Multi-Tenant API Gateway on Kubernetes: Lessons Learned
Building a multi-tenant API gateway is one of the hardest infrastructure challenges in platform engineering. You need strong isolation between tenants, shared infrastructure for efficiency, and the ability to scale without multiplying operational complexity. After years of building multi-tenant API platforms — and applying those lessons to STOA on Kubernetes — here is what we learned.
This article is part of the Open-Source API Gateway 2026 series, covering architectural patterns for modern API infrastructure.

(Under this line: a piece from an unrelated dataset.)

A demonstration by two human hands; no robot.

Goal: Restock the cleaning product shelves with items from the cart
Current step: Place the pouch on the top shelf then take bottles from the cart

Multi-tenancy in API management is not just about routing requests to different backends. It encompasses authentication, authorization, rate limiting, logging, billing, and — critically — the guarantee that one tenant's traffic, data, and configuration cannot affect another's. Getting this right on Kubernetes requires deliberate architectural choices at every layer.
The Multi-Tenancy Challenge for API Gateways
Traditional API gateways were built for single-tenant deployments. You deploy one gateway, configure your routes, and manage a single set of policies. When you need to serve multiple independent organizations from the same platform, several problems emerge:
- Configuration bleed — One tenant's route configuration must never interfere with another's.
- Data isolation — API keys, usage logs, and subscription data must be strictly separated.
- Performance isolation — A traffic spike from one tenant should not degrade service for others.
- Security boundaries — Authentication tokens and policy decisions must be scoped to a single tenant.
- Operational overhead — Deploying N separate gateway instances for N tenants does not scale.
Two Models: Namespace-Per-Tenant vs. Shared Gateway
On Kubernetes, the two primary multi-tenancy models each have distinct tradeoffs.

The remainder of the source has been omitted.